Der Aufwand für die gesamte Umstrukturierung war nicht unerheblich, obwohl die Zusammenarbeit zwischen den externen VISOS-Beratern und den internen Mitarbeitern weitgehend reibungslos und sehr konstruktiv verlief. "Bislang hat uns das Unbundling rund 50 Manntage – intern wie extern – gekostet. Das mag für einen großen Versorger eher zu vernachlässigen sein. Für ein Unternehmen wie das unsere fällt das aber durchaus ins Gewicht", so Thomas Treutlein.
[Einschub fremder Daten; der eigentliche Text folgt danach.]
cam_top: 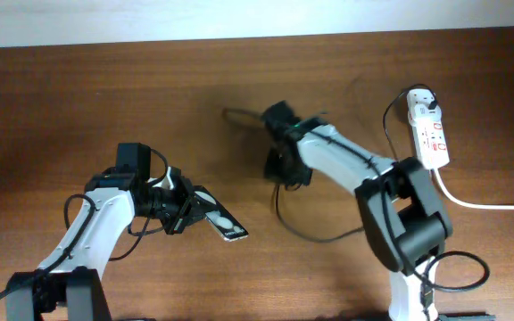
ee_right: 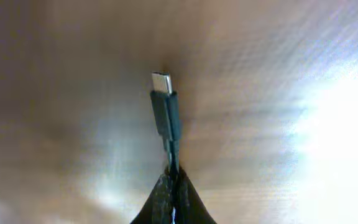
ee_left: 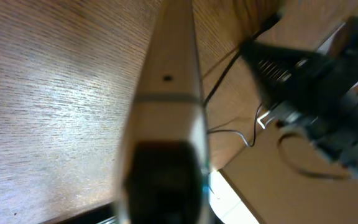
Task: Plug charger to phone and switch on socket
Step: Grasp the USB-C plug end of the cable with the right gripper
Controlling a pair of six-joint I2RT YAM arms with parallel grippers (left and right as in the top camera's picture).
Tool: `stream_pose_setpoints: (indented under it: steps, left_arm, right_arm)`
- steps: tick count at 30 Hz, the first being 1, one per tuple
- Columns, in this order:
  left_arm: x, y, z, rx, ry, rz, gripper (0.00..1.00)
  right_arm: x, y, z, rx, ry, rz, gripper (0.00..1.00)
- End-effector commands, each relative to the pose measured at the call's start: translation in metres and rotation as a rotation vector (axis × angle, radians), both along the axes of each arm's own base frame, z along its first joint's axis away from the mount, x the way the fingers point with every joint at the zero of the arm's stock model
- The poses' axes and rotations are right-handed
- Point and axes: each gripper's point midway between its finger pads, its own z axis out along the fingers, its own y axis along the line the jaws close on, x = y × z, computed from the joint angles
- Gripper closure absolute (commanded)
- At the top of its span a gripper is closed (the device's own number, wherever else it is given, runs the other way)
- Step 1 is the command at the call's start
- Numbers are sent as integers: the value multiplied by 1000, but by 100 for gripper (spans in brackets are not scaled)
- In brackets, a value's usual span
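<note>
Two grippers, both closed on something. Right gripper [ee_right: 173, 183] was pressed together on the charger [ee_right: 166, 115], pinching the cable just behind the connector. The metal tip [ee_right: 161, 81] stuck out free past the fingers. Left gripper [cam_top: 186, 212] was clamped on one end of the phone [cam_top: 223, 223], holding it tilted off the bench [cam_top: 78, 98].

Positions relative to the socket [cam_top: 429, 134]:
- Phone was well to its left, across the bench.
- Charger tip sat between phone and socket, nearer the phone.
- Slack cable trailed on the bench left of the socket.

Handling, my read:
- Cable looked thin, light and limp, with only the short connector body stiff. A hold close behind that body keeps the tip from flopping.
- Phone looked rigid and glossy, so likely slippery. Grip by the edges at one end and leave the port end open. I couldn't make out the port.

Count:
- One phone
- One charger
- One socket, with one plug [cam_top: 423, 101] in its end
- One thick white cord [cam_top: 489, 205]
- Two arms
</note>
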Motion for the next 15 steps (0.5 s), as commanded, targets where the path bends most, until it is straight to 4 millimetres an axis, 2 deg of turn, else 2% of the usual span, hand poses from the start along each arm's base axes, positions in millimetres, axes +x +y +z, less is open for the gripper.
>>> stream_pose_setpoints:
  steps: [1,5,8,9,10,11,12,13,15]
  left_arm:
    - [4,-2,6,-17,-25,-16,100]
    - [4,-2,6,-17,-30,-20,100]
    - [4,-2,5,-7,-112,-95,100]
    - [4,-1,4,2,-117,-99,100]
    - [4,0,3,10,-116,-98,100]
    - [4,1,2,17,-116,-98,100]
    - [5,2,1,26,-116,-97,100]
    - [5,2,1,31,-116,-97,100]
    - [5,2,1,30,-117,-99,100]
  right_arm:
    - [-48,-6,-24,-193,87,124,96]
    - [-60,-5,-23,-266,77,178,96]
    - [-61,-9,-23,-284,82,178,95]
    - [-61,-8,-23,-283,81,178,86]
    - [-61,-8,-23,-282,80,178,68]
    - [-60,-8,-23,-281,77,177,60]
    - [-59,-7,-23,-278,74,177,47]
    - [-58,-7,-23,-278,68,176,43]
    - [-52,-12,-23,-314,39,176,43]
Trotzdem hält er die Umsetzung des Unbundling für einen wichtigen Schritt, um auch künftig auf dem Energiemarkt mitspielen zu können. Denn nicht zuletzt mit Hilfe der neu geschaffenen "Service-Einheit" bereiten sich die Stadtwerke Burscheid jetzt intensiv auf die Öffnung des Gasmarktes vor. Dabei sehen sie sich durchaus als konkurrenzfähig. Bei den Preisen liegen sie auch im überregionalen Vergleich regelmäßig im Bereich der günstigen Anbieter, und als kleines Unternehmens wollen sie hier künftig auch ihre Flexibilität ausspielen. Das Problem sind allerdings die fehlenden Marktregeln. "Als Schleupen-Pilotanwender für die Energielogistik auf dem Gasmarkt könnten wir jetzt ganz vorne mit dabei sein und die Vorteile, die durch eine Automatisierung vieler Prozesse in der Energielogistik entstehen, voll ausnutzen", beschreibt Thomas Treutlein die derzeitige Lage. Doch so lange die Bundesnetzagentur keine Klarheit schafft, stagniert auch das neue Energielogistik-Projekt. "Wir sind blockiert, weil jede Investition, die wir hier tätigen, eine falsche Investition sein kann. Deswegen ist es auch aus unserer Sicht als Anwender vordringlich, die Marktregeln schnellstmöglich festzuzurren", so Treutlein. Denn mit der neuen Struktur bestünde durchaus die Chance, den Know-how-Vorsprung des eigenen Shared Service in Sachen Energielogistik auch ganz anders zu nutzen. Beispielsweise als Dienstleistung für andere Stadtwerke, womit man dann ganz neue Geschäftsfelder erschließen könnte.